The human fascination with color never ceases to amaze me. Our perceptual experience is filled with shapes and pitches and textures and timbres and depths and on and on, yet color seems to get the lion share of our excitement and philosophical attention. Color seems somehow more artistic than our other perceptual dimensions; it’s simply wonderful to behold, as evinced by the double rainbow guy; and we can’t resist wondering what it would be like to see dimensions of color beyond our own. In fact, RadioLab recently put out a great show on color that nicely conveys the romance we all have toward it.
Question is: Why do we find color so enthralling? One of the reasons may be that the world can seem arbitrarily labeled in color, as if a painter dabbed over everything in order to make it beautiful... and that naturally makes us wonder what a different artist might do. What sort of splendor is a bird---who has an extra dimension of color beyond ours---treated to, for example? While I, too, feel the wonder of color, I don’t share this above intuition about color and its arbitrariness.
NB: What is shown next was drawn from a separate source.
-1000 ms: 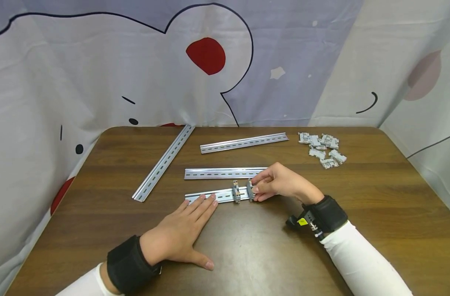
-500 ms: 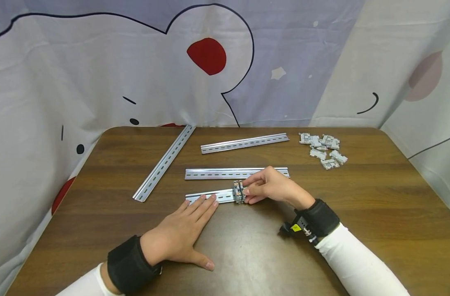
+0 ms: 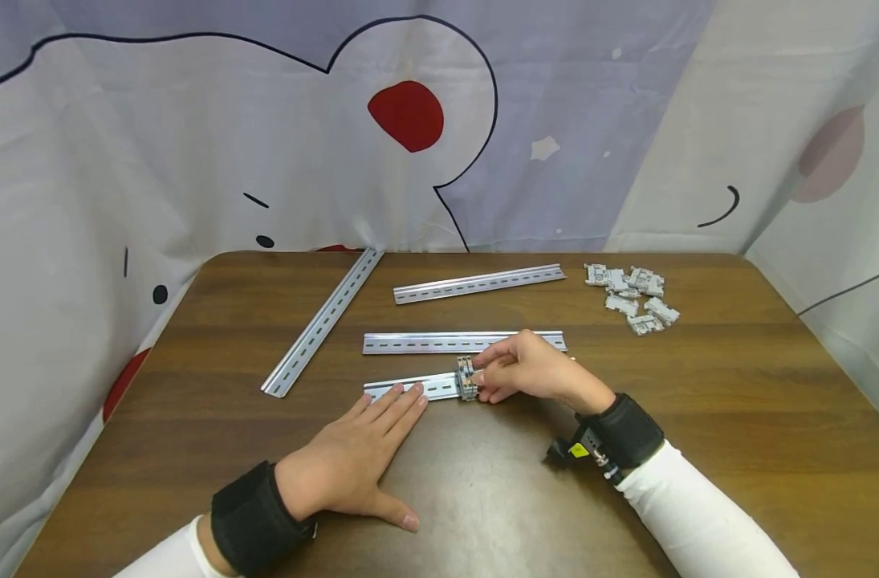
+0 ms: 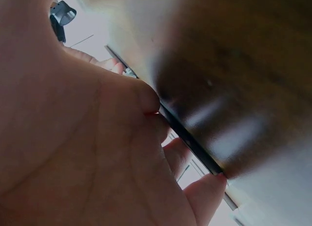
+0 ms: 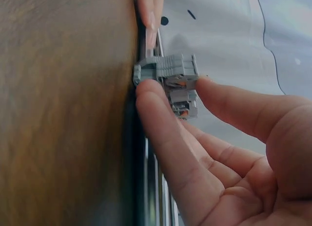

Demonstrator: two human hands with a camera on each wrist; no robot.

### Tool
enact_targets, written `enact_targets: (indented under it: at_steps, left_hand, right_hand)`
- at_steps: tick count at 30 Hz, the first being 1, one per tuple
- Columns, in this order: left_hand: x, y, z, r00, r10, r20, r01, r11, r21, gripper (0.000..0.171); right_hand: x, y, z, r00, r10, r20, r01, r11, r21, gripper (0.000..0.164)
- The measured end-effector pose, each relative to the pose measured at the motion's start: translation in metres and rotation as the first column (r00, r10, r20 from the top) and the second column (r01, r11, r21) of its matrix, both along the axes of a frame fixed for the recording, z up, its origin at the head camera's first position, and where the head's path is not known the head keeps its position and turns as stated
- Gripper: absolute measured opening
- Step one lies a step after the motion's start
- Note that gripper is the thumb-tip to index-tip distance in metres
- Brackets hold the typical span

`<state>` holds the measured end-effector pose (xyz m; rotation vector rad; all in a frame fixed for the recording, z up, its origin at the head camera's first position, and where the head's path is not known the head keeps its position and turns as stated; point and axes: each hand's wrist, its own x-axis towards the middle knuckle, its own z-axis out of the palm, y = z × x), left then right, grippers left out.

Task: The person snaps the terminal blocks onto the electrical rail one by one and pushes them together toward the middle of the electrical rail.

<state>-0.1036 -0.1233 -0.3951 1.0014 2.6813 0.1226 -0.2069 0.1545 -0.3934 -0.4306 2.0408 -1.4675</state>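
A short slotted metal DIN rail [image 3: 441,386] lies near the middle of the table. My left hand [image 3: 348,461] is spread flat, its straight fingertips resting on the rail's left part. Two grey terminal blocks [image 3: 466,378] sit side by side on the rail, seemingly touching. At their right side, my right hand [image 3: 536,373] holds the nearer block between thumb and fingers. In the right wrist view the grey blocks [image 5: 178,67] stand up from the rail, with fingers around their lower and upper ends. The rail's right end is hidden behind my right hand.
Behind the hands lies another DIN rail [image 3: 425,343], with a further rail [image 3: 478,284] behind it. A longer rail [image 3: 323,321] slants at the left. Several loose terminal blocks [image 3: 630,297] are piled at the back right. A printed curtain [image 3: 266,144] hangs behind the wooden table [image 3: 728,385].
My right hand has slid the right terminal block leftward along the rail, up against the other block. My left hand has stayed in place on the rail.
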Motion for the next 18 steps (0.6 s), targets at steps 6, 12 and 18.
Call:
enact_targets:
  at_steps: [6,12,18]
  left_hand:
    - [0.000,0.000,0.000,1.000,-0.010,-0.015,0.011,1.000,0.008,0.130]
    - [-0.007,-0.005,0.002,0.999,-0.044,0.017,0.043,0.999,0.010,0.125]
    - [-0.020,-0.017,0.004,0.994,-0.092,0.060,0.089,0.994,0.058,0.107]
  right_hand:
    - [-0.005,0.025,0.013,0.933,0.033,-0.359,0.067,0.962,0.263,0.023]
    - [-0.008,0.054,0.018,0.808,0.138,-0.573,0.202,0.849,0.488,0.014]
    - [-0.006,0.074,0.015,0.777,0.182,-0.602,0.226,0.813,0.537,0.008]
It’s an unfortunate intuition, one that seeps its way not only into the minds of laymen, but into our “enhancement” products and even the hallowed halls of philosophy. In trying to explain what’s wrong with the intuition, let me begin with a thought experiment concerning a product that gives the wearer “shape enhancement” vision.
“With our sunglasses’ shape-enhancement filter, you’ll see the world with more vibrant and interesting shapes. Round things will be rounder, regular polygons more muted…”
That would be a peculiar marketing pitch for a pair of shades---bragging that it lets you see shapes that aren’t really there! It reminds me of a pair of glasses we somehow acquired at 2AI Labs that places little stars everywhere within the visual environment: it’s a novelty toy to give out at events, not serious eyewear. “Shape-enhancing” eyewear, were it to exist, would also be a novelty toy, perhaps used for fun-house-style entertainment. But few of us would be interested in using them for everyday wear. We want to see the world roughly as it is, not geometrically warped for no reason. Yet, as absurd as shape-enhancing eyewear is, there is an analogous sort of enhancement that companies regularly tout: color-enhancement.
“With our sunglasses’ color-enhancement filter, you’ll see the world with more vibrant and interesting colors. Green things will be greener, violets more muted…”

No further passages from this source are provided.